As with diabetes, the sensitivity of cells to insulin is impaired, which increases the level of glucose in the body. In the process of its transformations and participation in carbohydrate-fat metabolism, the level of sugar in the body increases (as with increased consumption of sweets), which leads to increased accumulation of fat. A vicious circle is formed, where the accumulation of glucose causes obesity, and lipid deposits in the liver disrupt metabolism, preventing the excretion of sugars and leading to the progression of hepatic steatosis.

Other names for the disease

Liver steatosis is often referred to as:

  • fatty liver,
  • fatty degeneration,
  • steatohepatosis,
  • fatty liver.

All these names are correct and reflect the essence of pathological changes in one disease.

Since the percentage of fatty inclusions in the parenchyma reaches from 10 to 50% of the mass of the liver, we can talk about obesity, because with the accumulation of body weight, lipids are deposited not only in the subcutaneous tissue, but also in many internal organs.

The term “dystrophy” refers to a violation of the trophic (nutritional) functions of the liver, which changes the structural integrity and vital activity of hepatocytes.

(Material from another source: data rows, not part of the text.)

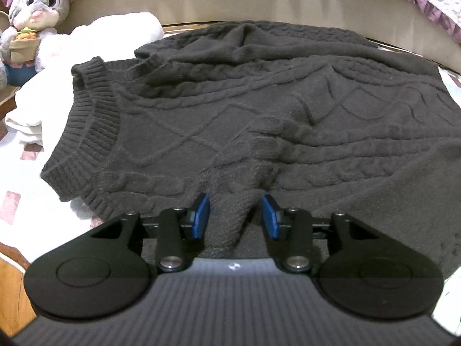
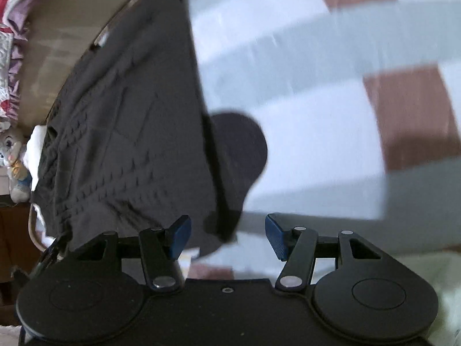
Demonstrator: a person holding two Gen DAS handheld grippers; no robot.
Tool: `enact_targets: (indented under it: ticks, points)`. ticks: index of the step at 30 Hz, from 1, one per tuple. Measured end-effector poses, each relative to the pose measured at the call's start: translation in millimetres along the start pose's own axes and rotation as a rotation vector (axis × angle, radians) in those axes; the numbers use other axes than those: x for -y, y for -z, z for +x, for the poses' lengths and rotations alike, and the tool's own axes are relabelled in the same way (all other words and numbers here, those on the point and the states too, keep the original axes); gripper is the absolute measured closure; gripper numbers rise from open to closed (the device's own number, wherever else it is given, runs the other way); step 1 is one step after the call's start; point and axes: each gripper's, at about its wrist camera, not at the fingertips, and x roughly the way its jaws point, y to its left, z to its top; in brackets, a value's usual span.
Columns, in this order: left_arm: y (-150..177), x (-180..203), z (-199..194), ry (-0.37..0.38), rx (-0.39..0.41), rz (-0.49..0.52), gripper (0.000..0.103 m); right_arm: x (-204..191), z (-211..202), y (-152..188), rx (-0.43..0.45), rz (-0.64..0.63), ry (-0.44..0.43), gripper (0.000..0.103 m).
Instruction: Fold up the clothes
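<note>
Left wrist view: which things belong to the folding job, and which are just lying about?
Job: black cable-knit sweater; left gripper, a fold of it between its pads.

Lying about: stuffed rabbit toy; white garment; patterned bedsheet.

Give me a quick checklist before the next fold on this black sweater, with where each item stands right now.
1. Left gripper placed on the fabric: ok, a raised ridge of the black sweater sits between its blue pads.
2. Left pads pressing that ridge: not ok, gaps show on both sides.
3. Right gripper ready: ok, open and holding nothing, over the sweater's edge.
4. Right view sharp enough to aim: not ok, it is motion-blurred.
5. Sweater lying flat: not ok, the far part is bunched.
6. Fold path free: cannot tell, white cloth lies beside the ribbed hem.
</note>
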Motion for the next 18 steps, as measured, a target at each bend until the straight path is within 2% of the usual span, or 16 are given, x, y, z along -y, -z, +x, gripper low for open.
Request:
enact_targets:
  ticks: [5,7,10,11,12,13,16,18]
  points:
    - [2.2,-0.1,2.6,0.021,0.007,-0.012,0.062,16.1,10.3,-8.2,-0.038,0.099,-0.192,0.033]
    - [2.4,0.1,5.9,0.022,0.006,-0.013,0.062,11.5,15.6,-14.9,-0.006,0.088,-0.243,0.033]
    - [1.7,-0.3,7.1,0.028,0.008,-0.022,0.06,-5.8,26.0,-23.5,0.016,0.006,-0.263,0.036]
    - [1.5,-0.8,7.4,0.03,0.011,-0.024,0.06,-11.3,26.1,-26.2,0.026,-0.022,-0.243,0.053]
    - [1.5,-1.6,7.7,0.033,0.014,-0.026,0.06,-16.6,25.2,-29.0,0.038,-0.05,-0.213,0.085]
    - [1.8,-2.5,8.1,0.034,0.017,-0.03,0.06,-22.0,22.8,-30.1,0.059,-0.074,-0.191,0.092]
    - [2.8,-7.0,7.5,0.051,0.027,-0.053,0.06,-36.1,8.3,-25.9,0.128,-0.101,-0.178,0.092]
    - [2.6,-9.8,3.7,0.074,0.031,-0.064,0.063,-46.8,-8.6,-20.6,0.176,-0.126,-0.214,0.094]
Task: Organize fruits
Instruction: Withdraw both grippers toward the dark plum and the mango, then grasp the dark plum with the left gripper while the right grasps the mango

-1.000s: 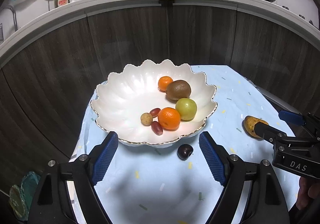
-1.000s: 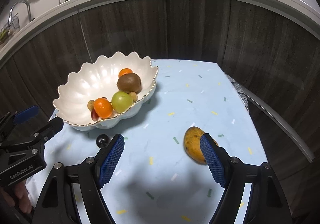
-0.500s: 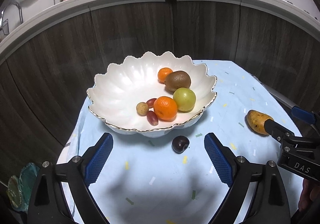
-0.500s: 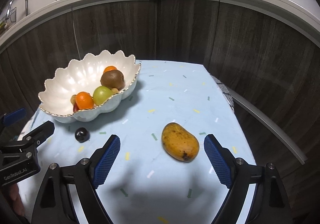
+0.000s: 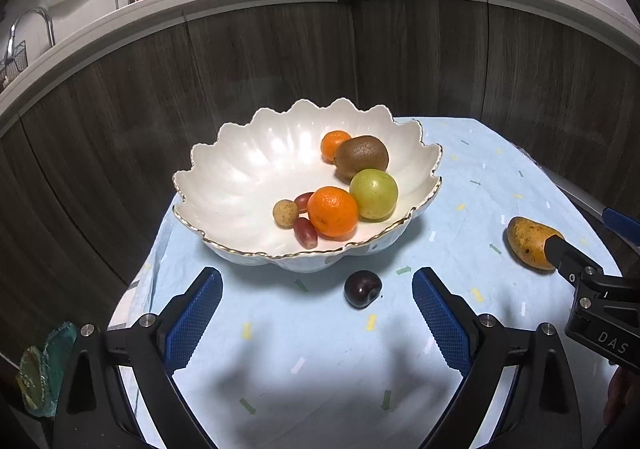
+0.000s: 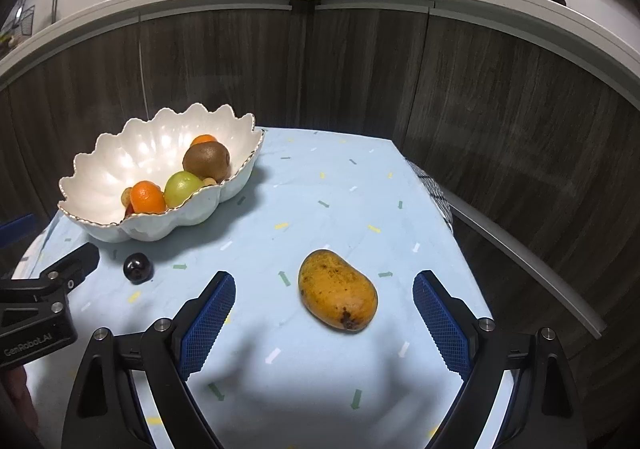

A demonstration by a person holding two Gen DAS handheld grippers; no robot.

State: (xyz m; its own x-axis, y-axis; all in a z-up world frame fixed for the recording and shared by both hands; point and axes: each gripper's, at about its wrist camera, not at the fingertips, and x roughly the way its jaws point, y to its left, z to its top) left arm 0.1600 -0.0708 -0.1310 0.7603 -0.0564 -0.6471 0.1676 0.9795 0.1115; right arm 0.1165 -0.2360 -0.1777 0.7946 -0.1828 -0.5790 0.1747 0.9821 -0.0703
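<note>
Both grippers' jaws gape wide, holding nothing. The left gripper (image 5: 316,313) frames a plum (image 5: 362,288) at lower centre, below the bowl (image 5: 224,177). The right gripper (image 6: 324,317) frames a mango (image 6: 338,294) on the counter (image 6: 340,189).

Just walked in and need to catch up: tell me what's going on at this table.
A person holding two grippers is sorting fruit into a white scalloped bowl, which already holds oranges, a kiwi, a green fruit and smaller pieces. Two fruits lie on the blue cloth outside it: a dark plum just ahead of the open left gripper, and a mango between the fingers of the open right gripper. Neither gripper holds anything.
</note>
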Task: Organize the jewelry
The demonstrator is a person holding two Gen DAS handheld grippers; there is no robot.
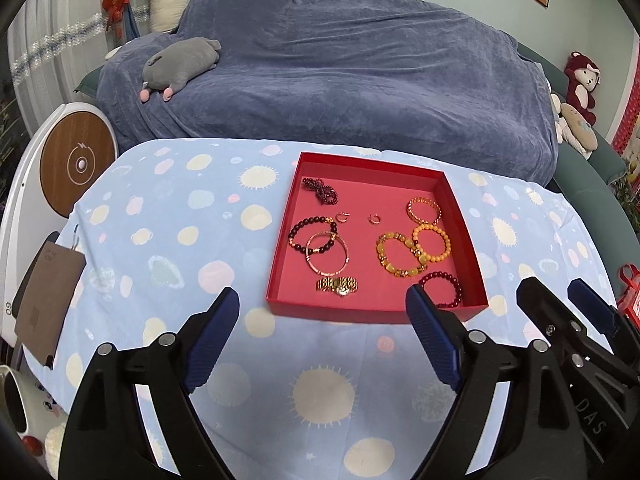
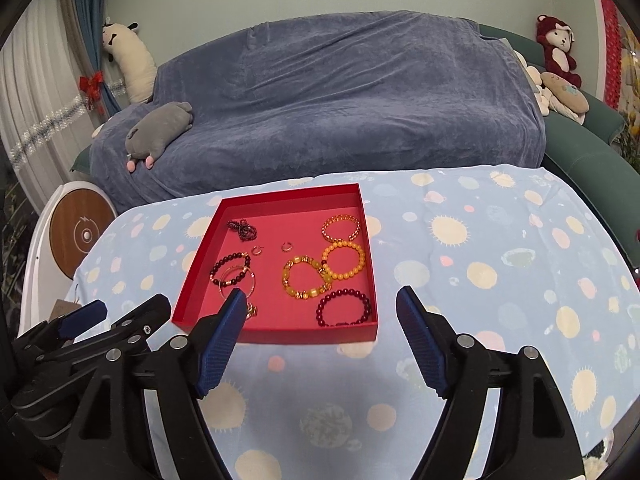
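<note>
Both claws hover released and empty over the counter (image 1: 168, 240): left claw (image 1: 322, 308), right claw (image 2: 320, 306). Beyond, at 12 o'clock, the red tray (image 1: 464, 236) holds the jewelry. Risk: the yellow bracelets (image 1: 400, 256) touch and the gold bangle (image 1: 327, 254) overlaps a dark bracelet (image 1: 298, 234), so one pick may drag its neighbour.

Red tray (image 1: 454, 204), pinkish-red floor. Bracelets: yellow-amber (image 1: 400, 255), orange bead (image 1: 433, 242), dark red bead (image 1: 442, 289), dark maroon (image 1: 312, 235). Gold watch (image 1: 338, 285). Tablecloth (image 1: 180, 216) light blue, cream sun/planet dots. Sofa cover (image 1: 340, 68) slate blue.
</note>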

Steatohepatosis reflects inflammatory processes that are present even with grade 1 disease. Well, the prefix “steat-” itself indicates the fatty etiology of all changes.

Treatment

physical activity and proper nutrition are the main treatments for fatty liver of the 1st degree. For quality weight loss physical exercise held at least 3 times a week for 30-40 minutes.

Of the medicines, preference is given to:

  1. Hepatoprotectors.
  2. Bile acid preparations.
  3. Amino acids and vitamins.

Most often, among hepatoprotectors, Essentiale, Gepabene, Enerliv, Karsil are prescribed. They stabilize the membranes of hepatocytes, prevent the effects of toxins, reduce inflammation.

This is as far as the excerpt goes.